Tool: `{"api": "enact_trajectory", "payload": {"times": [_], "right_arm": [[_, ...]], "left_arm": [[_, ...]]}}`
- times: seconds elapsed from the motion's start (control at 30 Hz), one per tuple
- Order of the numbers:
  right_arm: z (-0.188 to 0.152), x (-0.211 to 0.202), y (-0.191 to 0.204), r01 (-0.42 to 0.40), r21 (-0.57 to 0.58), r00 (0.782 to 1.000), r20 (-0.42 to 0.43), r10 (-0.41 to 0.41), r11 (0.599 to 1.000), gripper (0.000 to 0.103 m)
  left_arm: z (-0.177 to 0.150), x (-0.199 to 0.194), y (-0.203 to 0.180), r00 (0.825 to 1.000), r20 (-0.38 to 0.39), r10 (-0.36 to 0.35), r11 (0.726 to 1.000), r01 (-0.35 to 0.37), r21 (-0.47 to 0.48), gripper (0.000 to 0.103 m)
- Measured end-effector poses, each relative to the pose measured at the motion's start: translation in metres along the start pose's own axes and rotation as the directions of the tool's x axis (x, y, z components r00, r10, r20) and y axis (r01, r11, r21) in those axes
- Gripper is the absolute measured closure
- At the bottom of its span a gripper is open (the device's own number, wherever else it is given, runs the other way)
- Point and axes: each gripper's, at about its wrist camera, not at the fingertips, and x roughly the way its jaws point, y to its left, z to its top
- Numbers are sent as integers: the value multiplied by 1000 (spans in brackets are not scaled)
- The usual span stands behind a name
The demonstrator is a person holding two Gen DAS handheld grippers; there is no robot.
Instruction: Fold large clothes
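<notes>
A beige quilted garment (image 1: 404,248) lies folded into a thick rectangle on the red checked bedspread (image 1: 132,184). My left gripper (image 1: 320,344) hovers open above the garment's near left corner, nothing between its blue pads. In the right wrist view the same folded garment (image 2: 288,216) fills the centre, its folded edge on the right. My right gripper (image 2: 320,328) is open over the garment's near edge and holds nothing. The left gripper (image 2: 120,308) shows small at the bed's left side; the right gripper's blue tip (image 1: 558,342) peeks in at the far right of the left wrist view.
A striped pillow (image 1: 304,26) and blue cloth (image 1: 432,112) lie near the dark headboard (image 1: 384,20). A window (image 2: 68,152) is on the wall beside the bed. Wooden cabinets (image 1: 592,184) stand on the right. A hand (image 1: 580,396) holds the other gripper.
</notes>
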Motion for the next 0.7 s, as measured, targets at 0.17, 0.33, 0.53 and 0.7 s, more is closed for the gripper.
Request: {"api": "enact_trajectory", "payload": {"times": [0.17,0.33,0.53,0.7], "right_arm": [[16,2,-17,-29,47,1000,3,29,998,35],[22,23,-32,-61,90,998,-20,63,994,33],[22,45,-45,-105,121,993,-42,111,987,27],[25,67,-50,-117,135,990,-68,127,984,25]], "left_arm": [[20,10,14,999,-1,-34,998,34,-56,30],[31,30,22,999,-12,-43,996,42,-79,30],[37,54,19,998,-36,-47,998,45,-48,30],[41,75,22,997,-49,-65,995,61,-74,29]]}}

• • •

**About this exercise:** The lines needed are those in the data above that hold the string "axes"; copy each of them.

**Result for this exercise:**
- Measured end-effector poses, each relative to the pose measured at the motion's start: translation in metres along the start pose's own axes and rotation as the directions of the tool's x axis (x, y, z components r00, r10, r20) and y axis (r01, r11, r21) in those axes
- Point and axes: each gripper's, at about its wrist camera, not at the fingertips, and x roughly the way its jaws point, y to its left, z to its top

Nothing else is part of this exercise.